Artificial intelligence in medical devices: authorities issue guidance
Federal Network Agency, Federal Commissioner for Data Protection and Freedom of Information and Hesse issue a joint “Roadmap” – which needs to be adjusted soon.
(Image: Whyframe/Shutterstock.com)
For medical devices such as pacemakers, insulin pumps, electric wheelchairs, but also health software like Digital Health Applications, learning models play an increasingly important role. However, especially in this area, Artificial Intelligence is considered particularly sensitive, as errors can be life-threatening. Several official German bodies have now jointly compiled an orientation guide for manufacturers and providers on what they need to pay attention to. The roadmap is based on the findings from the so-called AI real-world laboratory process: In a controlled test environment, two start-ups tested possibilities and limits within the regulatory framework.

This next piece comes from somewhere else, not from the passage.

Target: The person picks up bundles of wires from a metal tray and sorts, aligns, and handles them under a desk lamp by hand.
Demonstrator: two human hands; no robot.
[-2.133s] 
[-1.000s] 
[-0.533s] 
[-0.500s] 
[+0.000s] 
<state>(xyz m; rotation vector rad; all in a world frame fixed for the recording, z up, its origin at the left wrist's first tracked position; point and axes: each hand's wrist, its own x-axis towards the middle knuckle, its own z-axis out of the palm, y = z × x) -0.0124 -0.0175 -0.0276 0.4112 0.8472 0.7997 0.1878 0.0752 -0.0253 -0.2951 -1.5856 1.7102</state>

All companies in the German medical device industry should be able to benefit from the orientation guide. “Anyone developing AI in medicine needs clear guardrails, not regulatory uncertainty,” says Louisa Specht-Riemenschneider. The Federal Commissioner for Data Protection and Freedom of Information, who will be stepping down from her post due to illness, sees this as an important step: “This enables good innovation: with more legal clarity and in the interest of patients.” This example shows “how important the dialogue between companies and authorities is to shape practice-oriented regulation,” says Klaus Müller, President of the Federal Network Agency, whose authority is also to act as a supervisory authority for the AI regulation, while medical devices are otherwise subject to the supervision of the Federal Institute for Drugs and Medical Devices and state authorities.
Hesse's Minister of Digital Affairs, Kristina Sinemus, points out that medical devices are particularly dependent on high-quality data – and is also setting up a suitable institution in her own federal state with the Trust Agency for Medical Data (MDTS).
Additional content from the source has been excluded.